3.4. Isolation of deletion mutant by limiting dilution

1. Prepare confluent monolayer of McCoy cells in a 384-well plate in complete RPMI.

2. Pipette 25 ml of HBSS into a 50-ml conical tube and add 50 chlamydiae. Vortex and transfer the diluted chlamydial mutant into a bio-pure reagent reservoir. Remove media from McCoy cells and apply 50 μl of chlamydial inoculum into each well employing multichannel pipette.

3. Centrifuge plate at 900 x g for 1 hour at 20°C.

4. Remove HBSS from the plate and add complete RPMI supplemented with 1 μg/ml cycloheximide, 0.6 μg/ml of penicillin G. Incubate the plate at 37°C in an atmosphere of 5% CO₂/95% humidified air.

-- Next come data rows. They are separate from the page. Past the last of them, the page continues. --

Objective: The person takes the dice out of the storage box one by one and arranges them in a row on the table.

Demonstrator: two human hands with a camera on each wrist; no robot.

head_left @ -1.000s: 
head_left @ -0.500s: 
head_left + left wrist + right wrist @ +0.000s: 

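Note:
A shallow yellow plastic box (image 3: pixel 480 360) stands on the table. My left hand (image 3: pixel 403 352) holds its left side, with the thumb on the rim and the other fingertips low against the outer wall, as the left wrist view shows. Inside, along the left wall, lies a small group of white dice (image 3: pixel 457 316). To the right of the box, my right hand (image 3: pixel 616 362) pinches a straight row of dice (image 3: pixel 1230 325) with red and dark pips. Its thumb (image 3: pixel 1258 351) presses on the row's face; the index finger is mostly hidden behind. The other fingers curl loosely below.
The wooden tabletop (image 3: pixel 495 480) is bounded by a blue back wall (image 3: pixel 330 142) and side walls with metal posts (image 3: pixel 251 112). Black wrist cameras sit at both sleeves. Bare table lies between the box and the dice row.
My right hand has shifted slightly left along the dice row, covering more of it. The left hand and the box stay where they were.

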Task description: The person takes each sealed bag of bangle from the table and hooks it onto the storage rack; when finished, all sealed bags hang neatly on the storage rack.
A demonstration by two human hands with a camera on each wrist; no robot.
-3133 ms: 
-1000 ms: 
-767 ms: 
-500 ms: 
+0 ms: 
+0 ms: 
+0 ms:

5. About five to ten days post infection individual wells should contain McCoy cell monolayers containing multiple chlamydial inclusions. Identify wells containing C. trachomatis by fluorescence microscopy.

6. Depending on the number of positive wells, prepare confluent McCoy cells in an appropriate number of wells in a 6-well plate.

7. Then harvest these positive samples by scraping the wells with pipette tips and transferring the contents to 2-ml safe-lock microcentrifuge tubes containing 2 ml HBSS. Vortex obtained samples and apply each to one well in a 6-well plate.

8. Centrifuge plate(s) at 900 x g for 1 hour at 20°C. Incubate plate in complete RPMI supplemented with 1 μg/ml cycloheximide as described above.

9. A second round of isolation from a 384 well plate is typically employed to ensure clonal populations are obtained.

10. Once deletion mutants are isolated and purified, no selective pressure is required during chlamydial growth.